When Alfie’s condition declined, the hospital began to pressure his parents to remove him from life support.

They refused to give permission, and argued that Alfie’s difficulty in breathing on his own was due to an overdose of sedatives.  Undeterred, the hospital went to court to argue that ending treatment was in the child’s best interests. On February 20, 2018, Mr Justice Heydon of the UK Supreme Court ruled that it was in Alfie’s “best interests” to discontinue treatment, to be removed from his life support, and to receive palliative care at Alder Hey.

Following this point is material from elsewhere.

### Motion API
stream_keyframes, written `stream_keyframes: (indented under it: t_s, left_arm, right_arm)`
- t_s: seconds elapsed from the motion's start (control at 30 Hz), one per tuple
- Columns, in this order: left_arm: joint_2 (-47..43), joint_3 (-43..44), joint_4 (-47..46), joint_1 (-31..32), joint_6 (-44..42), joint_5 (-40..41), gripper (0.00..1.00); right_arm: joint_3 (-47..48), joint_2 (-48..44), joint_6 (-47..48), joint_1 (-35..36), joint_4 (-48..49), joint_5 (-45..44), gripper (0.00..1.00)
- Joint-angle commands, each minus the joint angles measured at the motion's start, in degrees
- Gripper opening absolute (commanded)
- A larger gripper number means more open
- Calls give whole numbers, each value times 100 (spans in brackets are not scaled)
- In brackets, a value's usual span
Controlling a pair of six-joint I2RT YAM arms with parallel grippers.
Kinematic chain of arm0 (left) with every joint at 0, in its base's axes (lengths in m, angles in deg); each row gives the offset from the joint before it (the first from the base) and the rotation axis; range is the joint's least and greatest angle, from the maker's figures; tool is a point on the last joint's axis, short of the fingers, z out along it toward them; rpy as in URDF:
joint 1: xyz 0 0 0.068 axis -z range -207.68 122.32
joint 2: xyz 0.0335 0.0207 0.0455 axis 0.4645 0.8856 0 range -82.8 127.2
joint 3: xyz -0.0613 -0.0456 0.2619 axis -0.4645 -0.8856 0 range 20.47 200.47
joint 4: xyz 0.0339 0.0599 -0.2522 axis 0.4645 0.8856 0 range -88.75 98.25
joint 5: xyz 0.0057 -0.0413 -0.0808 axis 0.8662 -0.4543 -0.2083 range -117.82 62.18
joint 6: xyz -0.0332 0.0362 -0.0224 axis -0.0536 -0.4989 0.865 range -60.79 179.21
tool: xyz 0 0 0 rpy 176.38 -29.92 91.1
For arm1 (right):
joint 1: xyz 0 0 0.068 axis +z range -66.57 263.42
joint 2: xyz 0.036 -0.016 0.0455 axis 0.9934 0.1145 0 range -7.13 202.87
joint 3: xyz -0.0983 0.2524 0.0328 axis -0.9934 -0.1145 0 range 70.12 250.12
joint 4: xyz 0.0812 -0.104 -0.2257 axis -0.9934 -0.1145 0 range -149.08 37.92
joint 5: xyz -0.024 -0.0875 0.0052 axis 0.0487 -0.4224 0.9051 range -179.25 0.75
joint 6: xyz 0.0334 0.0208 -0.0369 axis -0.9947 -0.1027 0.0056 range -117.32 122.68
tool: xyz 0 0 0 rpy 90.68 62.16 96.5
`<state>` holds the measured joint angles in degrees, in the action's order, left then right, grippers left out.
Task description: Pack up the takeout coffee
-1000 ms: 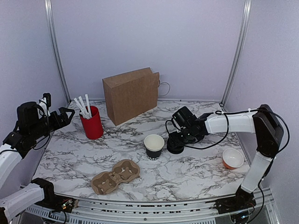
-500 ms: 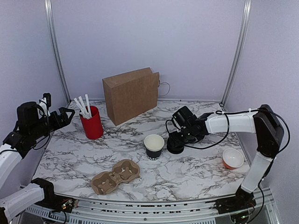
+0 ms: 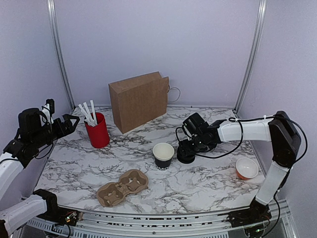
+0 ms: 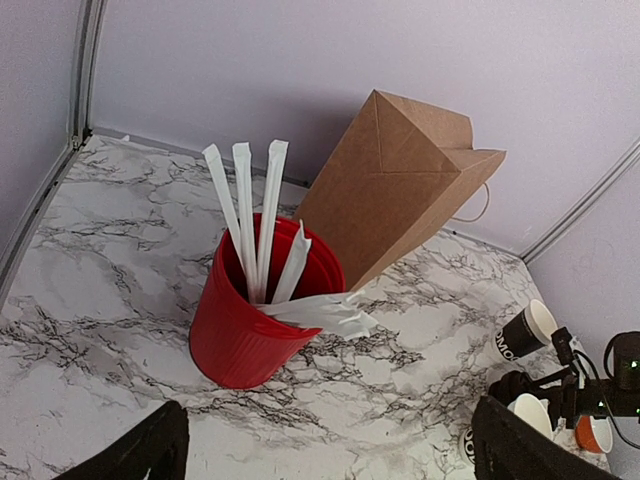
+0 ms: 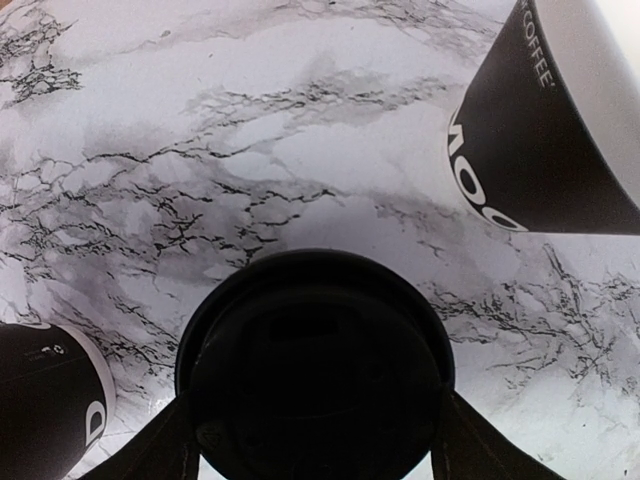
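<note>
Shows the takeout coffee [image 3: 185, 158] upright a little right of the bench's [image 3: 208, 183] middle, just beside the open black cup [image 3: 163, 154]. Straddles its lid [image 5: 315, 350] with the right gripper [image 3: 188, 148] — fingers close against both sides; cannot tell whether clamped or let go. Holds the left gripper [image 3: 71, 120] spread wide above the left edge, near the red cup [image 4: 250, 320] of white sticks [image 4: 245, 200]. Shows the cardboard carrier [image 3: 122, 187] by the near edge.

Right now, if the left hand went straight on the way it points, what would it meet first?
Most likely the red cup of white sticks, centred in the left wrist view ahead of the open left hand. Depth is unclear, so this is a guess.
</note>
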<state>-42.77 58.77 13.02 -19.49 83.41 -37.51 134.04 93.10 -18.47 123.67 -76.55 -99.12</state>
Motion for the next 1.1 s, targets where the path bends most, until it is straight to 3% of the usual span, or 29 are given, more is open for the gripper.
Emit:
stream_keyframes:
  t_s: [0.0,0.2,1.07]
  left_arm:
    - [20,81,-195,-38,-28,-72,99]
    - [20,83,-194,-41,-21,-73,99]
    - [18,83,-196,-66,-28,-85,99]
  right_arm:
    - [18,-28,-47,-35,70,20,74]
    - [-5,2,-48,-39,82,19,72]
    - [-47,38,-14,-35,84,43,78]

Alfie’s parents appealed the decision before the UK Court of Appeal and the UK Supreme Court before pleading their case to the European Court of Human Rights this March. The ECHR ruled that their appeal to take their son elsewhere in the European Union was “inadmissible” and that the child’s rights under the European Convention on Human Rights were not being violated. The court also refused to block Heydon’s decision that Alfie’s doctors could remove the boy’s life support.

Alder Hey then applied to the High Court to set a date for his treatment to end. Alfie’s parents responded with more appeals, all of which were denied.

Pope Francis repeatedly spoke out in support of Alfie’s parents, and an Italian priest, Fr. Gabriele Brusco, offered spiritual help to the Evans family until he was recalled to London.

On Friday, April 20, the UK High Court denied Alfie’s parents’ final appeal that they be allowed to continue caring for their son and ordered Alder Hey remove his life support on April 23. The child died on April 28 at 2:30 A.M.